Why does select.select() work with disk files but not epoll()?
Asked Answered
P

1

8

The following code essentially cats a file with select.select():

f = open('node.py')
fd = f.fileno()
while True:
    r, w, e = select.select([fd], [], [])
    print '>', repr(os.read(fd, 10))
    time.sleep(1)

When I try a similar thing with epoll I get an error:

self._impl.register(fd, events | self.ERROR)
IOError: [Errno 1] Operation not permitted 

I've also read that epoll does not support disk files -- or perhaps that it doesn't make sense.

Epoll on regular files

But why does select() support disk files then? I looked at the implementation in selectmodule.c and it seems to just be going through to the operating system, i.e. Python is not adding any special support.

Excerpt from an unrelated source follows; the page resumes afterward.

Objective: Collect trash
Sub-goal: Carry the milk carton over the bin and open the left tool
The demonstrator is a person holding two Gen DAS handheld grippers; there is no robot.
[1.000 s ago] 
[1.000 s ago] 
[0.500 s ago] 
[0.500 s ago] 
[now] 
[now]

On a higher level I'm experimenting with the best way to serve static files in a nonblocking server. I guess I will try creating I/O threads that read from disk and feed data to the main event loop thread that writes to sockets.

Pellucid answered 27/12, 2011 at 14:29 Comment(0)
M
9

select allows filedescriptors pointing to regular files to be monitored, however it will always report a file as readable/writable (i.e. it's somewhat useless, as it doesn't tell you whether a read/write would actually block).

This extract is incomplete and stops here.